→ **PROBLEM STATEMENT**
Show all the lines in the data below that include the word "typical".

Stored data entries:
===============
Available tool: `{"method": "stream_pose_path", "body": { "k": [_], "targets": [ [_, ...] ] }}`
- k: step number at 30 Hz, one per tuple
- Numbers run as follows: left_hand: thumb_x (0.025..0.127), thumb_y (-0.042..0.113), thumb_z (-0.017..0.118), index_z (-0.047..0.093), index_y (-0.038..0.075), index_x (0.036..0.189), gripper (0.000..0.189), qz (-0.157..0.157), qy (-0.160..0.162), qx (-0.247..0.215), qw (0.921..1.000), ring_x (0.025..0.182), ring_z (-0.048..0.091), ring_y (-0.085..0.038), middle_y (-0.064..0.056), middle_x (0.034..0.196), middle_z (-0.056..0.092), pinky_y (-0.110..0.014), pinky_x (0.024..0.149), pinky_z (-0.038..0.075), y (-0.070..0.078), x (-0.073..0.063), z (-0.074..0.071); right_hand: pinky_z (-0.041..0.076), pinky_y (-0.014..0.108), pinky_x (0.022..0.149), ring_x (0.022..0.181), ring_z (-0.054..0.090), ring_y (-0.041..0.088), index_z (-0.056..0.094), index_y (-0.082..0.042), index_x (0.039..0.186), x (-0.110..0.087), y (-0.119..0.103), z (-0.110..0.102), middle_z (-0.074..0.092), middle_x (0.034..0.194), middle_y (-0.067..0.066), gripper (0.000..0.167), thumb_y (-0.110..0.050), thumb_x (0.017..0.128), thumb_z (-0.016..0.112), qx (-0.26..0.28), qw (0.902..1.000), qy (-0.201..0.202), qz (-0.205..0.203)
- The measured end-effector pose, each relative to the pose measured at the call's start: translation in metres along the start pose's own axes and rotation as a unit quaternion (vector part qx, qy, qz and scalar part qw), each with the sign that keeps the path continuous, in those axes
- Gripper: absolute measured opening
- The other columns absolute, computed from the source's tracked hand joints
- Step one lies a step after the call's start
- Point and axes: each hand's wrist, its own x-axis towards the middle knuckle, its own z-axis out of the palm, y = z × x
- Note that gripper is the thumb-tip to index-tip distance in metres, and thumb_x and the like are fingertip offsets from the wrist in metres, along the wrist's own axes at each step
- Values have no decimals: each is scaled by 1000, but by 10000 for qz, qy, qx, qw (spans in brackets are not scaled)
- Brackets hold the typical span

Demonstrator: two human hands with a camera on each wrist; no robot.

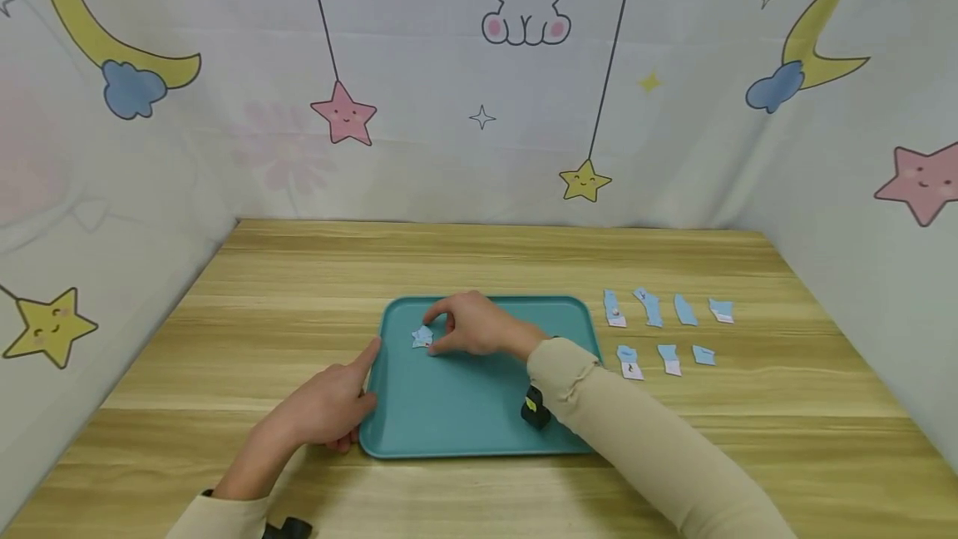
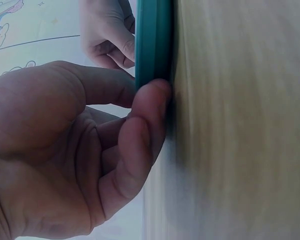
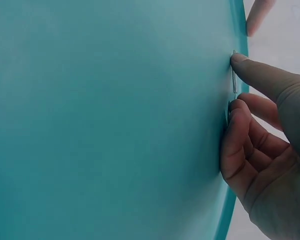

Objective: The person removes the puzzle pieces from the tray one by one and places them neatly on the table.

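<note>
The teal tray point(image 1: 479, 414) lies on the wooden table. At its left rim, my left hand point(image 1: 329, 406) grips the edge; in the left wrist view the thumb and curled fingers meet at the rim point(image 2: 154, 40). My right hand point(image 1: 479, 324) reaches across the tray to a small light-blue puzzle piece point(image 1: 422, 337) near the upper left corner. Thumb and index finger are at opposite sides of this piece. From the right wrist, the piece point(image 3: 234, 80) appears as a thin sliver between the thumb tip and index finger, with the other fingers curled against the tray.
Right of the tray, several irregular blue-and-white pieces point(image 1: 653, 308) lie in two rows on the table point(image 1: 786, 406). A printed cloth point(image 1: 434, 173) hangs behind the table and along both sides. The right forearm point(image 1: 644, 439) crosses the tray's lower right corner.
</note>
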Motion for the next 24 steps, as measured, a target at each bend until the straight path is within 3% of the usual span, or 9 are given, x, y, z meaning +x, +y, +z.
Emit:
{"method": "stream_pose_path", "body": {
  "k": [24],
  "targets": [
    [100, 2, 49, 6, -5, 167, 80, 15, 29, -31, 10000, 42, 59, -18, -6, 58, 63, -34, 45, 52, -1, 0, 0, 46, 24, 63, 67, 58, 11, 74, -14, 131, 1, 0, -1, 69, 82, 0, 36, -25, 97, 78, -6, 9998, -33, -172]
  ]
}}
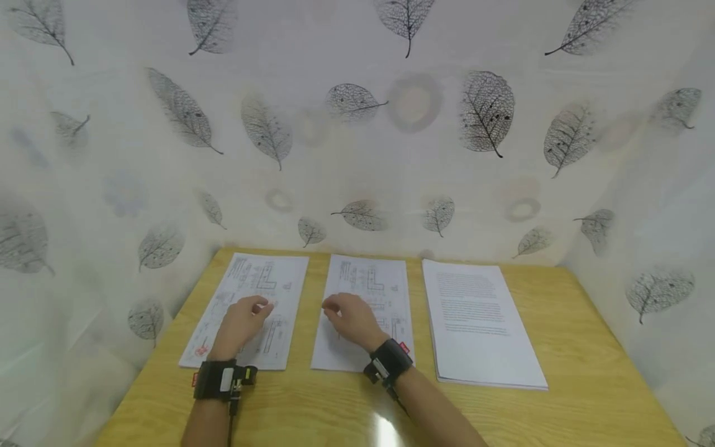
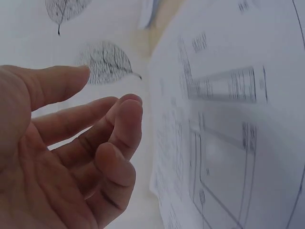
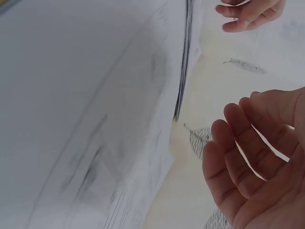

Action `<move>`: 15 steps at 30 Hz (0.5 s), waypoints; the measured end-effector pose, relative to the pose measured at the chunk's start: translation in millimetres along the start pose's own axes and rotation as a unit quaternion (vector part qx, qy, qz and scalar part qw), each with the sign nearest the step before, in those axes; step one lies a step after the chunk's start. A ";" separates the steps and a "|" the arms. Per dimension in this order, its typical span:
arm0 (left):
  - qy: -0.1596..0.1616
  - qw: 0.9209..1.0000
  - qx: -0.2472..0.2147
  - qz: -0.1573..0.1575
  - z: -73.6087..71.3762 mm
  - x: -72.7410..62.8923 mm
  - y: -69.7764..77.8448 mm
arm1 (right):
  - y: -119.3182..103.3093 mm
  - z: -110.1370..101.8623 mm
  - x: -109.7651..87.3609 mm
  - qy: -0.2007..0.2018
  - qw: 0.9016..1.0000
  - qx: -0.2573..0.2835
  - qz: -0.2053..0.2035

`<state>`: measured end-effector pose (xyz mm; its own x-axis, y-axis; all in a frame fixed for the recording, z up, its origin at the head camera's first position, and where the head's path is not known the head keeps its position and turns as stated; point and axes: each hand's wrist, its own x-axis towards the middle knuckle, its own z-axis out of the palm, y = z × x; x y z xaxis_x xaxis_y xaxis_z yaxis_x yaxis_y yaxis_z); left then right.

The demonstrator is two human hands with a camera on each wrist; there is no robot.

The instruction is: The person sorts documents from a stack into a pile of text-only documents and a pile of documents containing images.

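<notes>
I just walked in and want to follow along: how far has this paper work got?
Looks done: the left drawing sheet, middle drawing sheet and text stack lie side by side on the table. In hand: nothing; the left hand and right hand, loosely curled, are over the drawings, gripping no paper. Still left: perhaps handling those sheets, but nothing visible settles that.

A yellow wood-grain surface (image 1: 598,360) is carrying white papers in a row. On the left, a printed drawing (image 1: 281,326) is lying flat, a red mark (image 1: 201,349) showing near its lower left corner. A second drawing (image 1: 388,292) is lying near it, bare wood separating the two. To the right, a stack of text pages (image 1: 483,347) is resting slightly slanted.
</notes>
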<state>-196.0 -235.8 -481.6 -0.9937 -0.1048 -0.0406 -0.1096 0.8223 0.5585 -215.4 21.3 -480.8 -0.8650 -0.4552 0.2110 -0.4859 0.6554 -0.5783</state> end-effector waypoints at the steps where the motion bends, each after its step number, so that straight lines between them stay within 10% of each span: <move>1: -0.003 1.000 0.005 -0.008 -2.3 -0.2 -2.7 | -3.9 4.0 3.4 -0.005 1.000 0.003 0.001; 9: -0.016 0.997 0.030 -0.073 -18.8 -4.0 -13.8 | -29.4 33.8 15.9 -0.044 0.997 0.060 0.035; 15: 0.020 0.991 0.064 -0.113 -26.6 -11.0 -21.2 | -44.9 48.3 21.6 -0.104 0.994 -0.002 0.015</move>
<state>-182.1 -266.9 -471.0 -0.9416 -0.3154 -0.1183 -0.3349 0.8393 0.4282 -206.2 -47.1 -488.3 -0.8346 -0.5503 0.0255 -0.4611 0.6725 -0.5789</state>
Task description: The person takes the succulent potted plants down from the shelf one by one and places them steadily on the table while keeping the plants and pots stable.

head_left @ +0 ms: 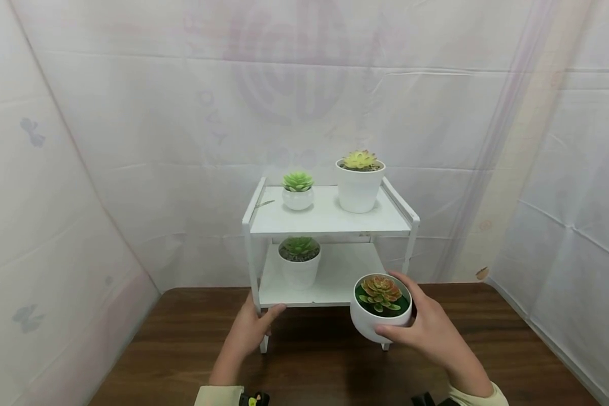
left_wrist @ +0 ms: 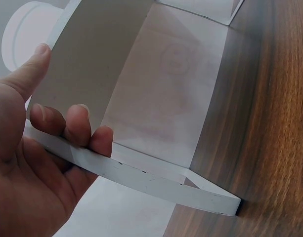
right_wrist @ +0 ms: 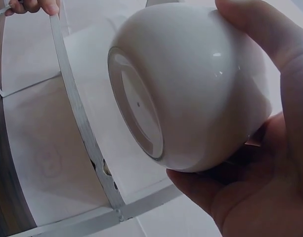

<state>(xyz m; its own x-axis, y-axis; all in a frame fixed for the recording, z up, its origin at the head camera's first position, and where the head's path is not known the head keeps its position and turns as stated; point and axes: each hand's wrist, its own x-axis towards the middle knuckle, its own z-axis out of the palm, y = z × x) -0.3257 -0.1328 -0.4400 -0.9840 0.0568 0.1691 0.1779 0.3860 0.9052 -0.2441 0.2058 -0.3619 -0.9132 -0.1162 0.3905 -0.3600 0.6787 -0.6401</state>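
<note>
My right hand (head_left: pixel 431 324) grips a round white pot with a reddish-green succulent (head_left: pixel 378 321), thumb on the near side and fingers on the far side. It hangs in front of the lower tier's right end; its bare underside shows in the right wrist view, where the white pot (right_wrist: pixel 191 89) fills the middle. At the left front leg of a white two-tier shelf (head_left: pixel 330 225), my left hand (head_left: pixel 248 327) holds on, its fingers curled round the leg (left_wrist: pixel 156 180) and its thumb along the lower board's edge. On that lower tier, at left, stands a potted green succulent (head_left: pixel 300 270).
A small potted green succulent (head_left: pixel 298 197) and a taller pot with a yellow-green succulent (head_left: pixel 359 189) stand on the top tier. The shelf rests on a dark wooden table (head_left: pixel 182 332). White sheeting (head_left: pixel 157 113) hangs behind and on both sides.
</note>
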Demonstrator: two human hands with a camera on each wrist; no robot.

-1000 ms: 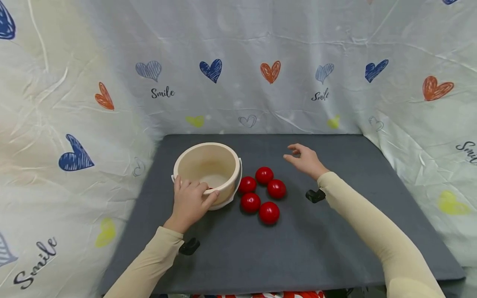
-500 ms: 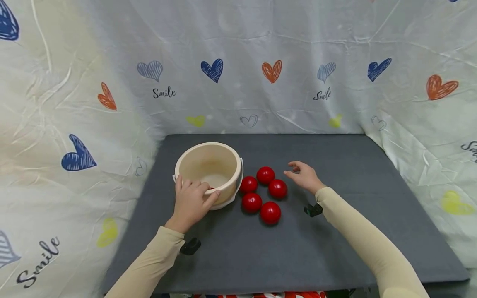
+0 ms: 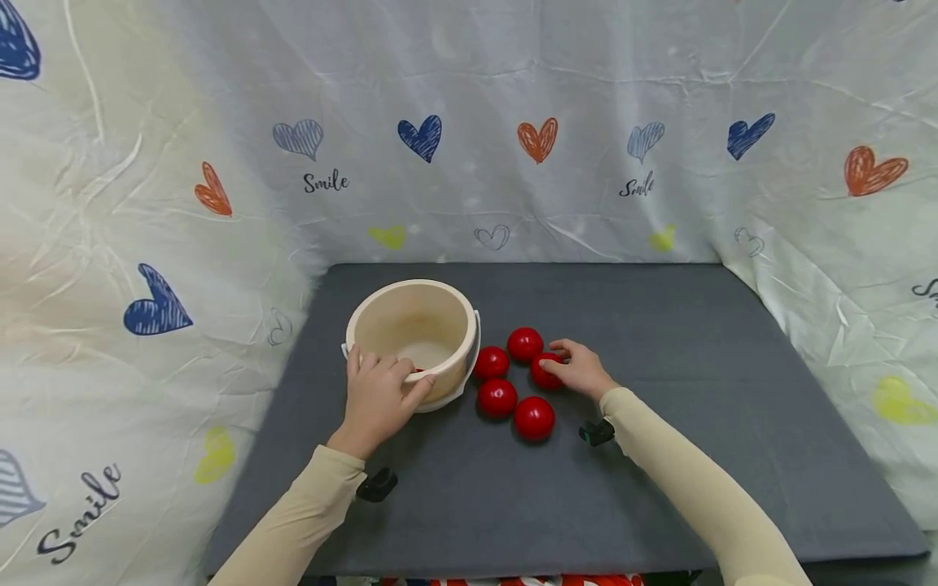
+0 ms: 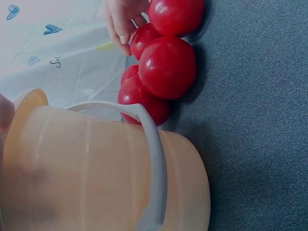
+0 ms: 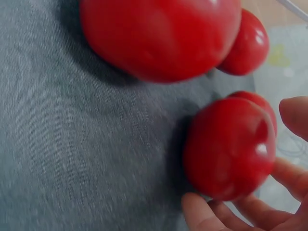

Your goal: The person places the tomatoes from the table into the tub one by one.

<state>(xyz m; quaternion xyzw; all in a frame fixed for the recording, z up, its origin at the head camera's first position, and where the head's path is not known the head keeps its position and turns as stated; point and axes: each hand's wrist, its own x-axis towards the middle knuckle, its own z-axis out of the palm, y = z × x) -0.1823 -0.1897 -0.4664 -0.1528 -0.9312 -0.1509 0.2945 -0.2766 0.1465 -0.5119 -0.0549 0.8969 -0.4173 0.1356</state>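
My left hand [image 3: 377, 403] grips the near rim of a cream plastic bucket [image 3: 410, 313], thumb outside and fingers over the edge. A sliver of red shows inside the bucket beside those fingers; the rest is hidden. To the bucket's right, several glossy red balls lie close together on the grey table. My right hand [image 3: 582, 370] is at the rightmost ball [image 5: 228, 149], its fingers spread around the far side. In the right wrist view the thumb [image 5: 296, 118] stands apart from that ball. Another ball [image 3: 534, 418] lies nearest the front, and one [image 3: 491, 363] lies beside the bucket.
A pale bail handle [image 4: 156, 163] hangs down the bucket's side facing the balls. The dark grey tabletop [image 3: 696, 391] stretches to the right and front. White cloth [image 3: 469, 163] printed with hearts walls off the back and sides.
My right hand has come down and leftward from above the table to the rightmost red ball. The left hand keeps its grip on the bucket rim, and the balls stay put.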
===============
→ **YOUR SOLUTION**
- Brackets hold the typical span
Action `<move>`: 15 steps at 30 Hz (0.5 s), waypoints; the measured end-effector pose, relative to the pose measured at the chunk's start: translation in millimetres along the start pose's own axes and rotation as a unit quaternion (vector part qx, qy, qz and scalar part qw), each with the sign nearest the step before, in those axes; step one lies a step after the chunk's start. A ";" separates the steps and a "|" the arms. Per dimension in this order, its typical span:

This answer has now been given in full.